En Indre-et-Loire, ce plan est particulièrement nécessaire et attendu.

Il est nécessaire car depuis 130 ans, la priorité a été donnée dans notre département à la destruction et à la valorisation des déchets plutôt qu’à leur réduction à la source, par le biais d’infrastructures coûteuses dont la durée d’exploitation a rarement dépassé la période d’amortissement : incinérateurs de Tours et de Saint-Benoît La Forêt, usine zymothermique de La Riche, usine de broyage-compostage de Joué-les-Tours, d’Amboise, de Benais, décharges contrôlées de Langeais, Pernay, La Celle-Guénand, centres d’enfouissement de Sonzay et de Chanceaux-près-Loches…

Le résultat est que l’Indre-et-Loire a un besoin perpétuel, artificiellement créé et entretenu, de nouvelles installations de traitement, dont les charges d’investissement et de fonctionnement pèsent de plus en plus lourd sur les budgets des collectivités et celui des ménages. Ce gâchis doit cesser! La régionalisation de la stratégie de prévention et de gestion des déchets solutionnera en partie ce problème en exploitant les surcapacités régionales actuelles de stockage et d’incinération, tout en donnant à la prévention des déchets une place prioritaire.
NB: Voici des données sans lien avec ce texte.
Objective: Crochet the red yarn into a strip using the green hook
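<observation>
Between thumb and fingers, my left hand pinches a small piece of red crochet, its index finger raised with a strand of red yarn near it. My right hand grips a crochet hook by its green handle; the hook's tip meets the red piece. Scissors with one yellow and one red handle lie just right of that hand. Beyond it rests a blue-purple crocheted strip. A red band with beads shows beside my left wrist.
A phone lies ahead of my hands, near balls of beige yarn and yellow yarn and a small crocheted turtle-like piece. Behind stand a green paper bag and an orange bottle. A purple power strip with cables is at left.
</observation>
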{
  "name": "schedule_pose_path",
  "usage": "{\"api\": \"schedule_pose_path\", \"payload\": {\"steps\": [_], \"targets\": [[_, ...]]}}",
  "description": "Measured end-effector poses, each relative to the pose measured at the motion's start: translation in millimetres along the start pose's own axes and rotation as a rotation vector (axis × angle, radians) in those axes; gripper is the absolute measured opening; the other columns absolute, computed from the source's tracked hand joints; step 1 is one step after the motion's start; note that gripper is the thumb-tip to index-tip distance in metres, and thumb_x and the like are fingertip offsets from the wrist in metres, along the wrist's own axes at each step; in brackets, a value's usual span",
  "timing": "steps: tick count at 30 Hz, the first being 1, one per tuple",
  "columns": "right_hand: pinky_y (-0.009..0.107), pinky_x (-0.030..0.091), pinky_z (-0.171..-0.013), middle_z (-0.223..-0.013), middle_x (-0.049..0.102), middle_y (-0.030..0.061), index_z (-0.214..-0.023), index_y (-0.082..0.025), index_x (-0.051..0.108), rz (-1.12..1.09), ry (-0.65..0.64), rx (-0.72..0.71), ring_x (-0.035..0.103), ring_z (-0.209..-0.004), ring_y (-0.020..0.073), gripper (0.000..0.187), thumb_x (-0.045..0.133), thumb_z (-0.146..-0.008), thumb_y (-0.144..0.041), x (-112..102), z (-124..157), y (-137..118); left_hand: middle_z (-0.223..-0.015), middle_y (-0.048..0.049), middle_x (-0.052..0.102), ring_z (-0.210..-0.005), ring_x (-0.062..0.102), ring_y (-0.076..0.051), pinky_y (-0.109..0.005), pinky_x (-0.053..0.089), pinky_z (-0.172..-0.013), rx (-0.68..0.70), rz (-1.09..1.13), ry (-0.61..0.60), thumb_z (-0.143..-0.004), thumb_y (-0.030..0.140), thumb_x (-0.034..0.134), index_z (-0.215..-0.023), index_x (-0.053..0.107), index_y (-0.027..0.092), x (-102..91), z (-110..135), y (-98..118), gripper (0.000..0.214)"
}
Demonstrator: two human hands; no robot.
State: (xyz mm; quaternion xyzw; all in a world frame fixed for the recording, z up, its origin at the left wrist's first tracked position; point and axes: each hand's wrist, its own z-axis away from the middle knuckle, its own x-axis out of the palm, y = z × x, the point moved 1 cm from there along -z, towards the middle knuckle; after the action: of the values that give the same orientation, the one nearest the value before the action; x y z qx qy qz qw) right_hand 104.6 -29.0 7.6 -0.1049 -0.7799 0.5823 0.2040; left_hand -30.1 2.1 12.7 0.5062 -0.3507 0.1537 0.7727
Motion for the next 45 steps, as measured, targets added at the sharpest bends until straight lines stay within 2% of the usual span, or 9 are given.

Chacun comprendra que, dans une région en surcapacité de traitement, il ne soit pas pertinent de construire de nouvelles infrastructures ou d’agrandir les infrastructures déjà existantes. Chacun comprendra aussi que, compte-tenu de l’augmentation prévisible du transport intra-régional de déchets, la seule solution pérenne envisageable est une réduction drastique de notre production individuelle et collective de déchets. Les objectifs définis dans le PRPGD sont donc parfaitement réalistes et atteignables, à condition de changer nos pratiques. De nombreuses associations, telles que la nôtre, sont prêtes à s’engager aux côtés de la région Centre Val de Loire afin que les objectifs du PRPGD soient atteints, par l’innovation, la mobilisation citoyenne, l’accompagnement, la formation, l’éducation populaire et l’action militante.

Ce plan est également très attendu car nous subissons actuellement la vision technophile et rétrograde de quelques élus tourangeaux influents qui s’entêtent à vouloir traiter la question des déchets comme au siècle dernier : par le haut, sans concertation et sans aucun intérêt pour le long terme.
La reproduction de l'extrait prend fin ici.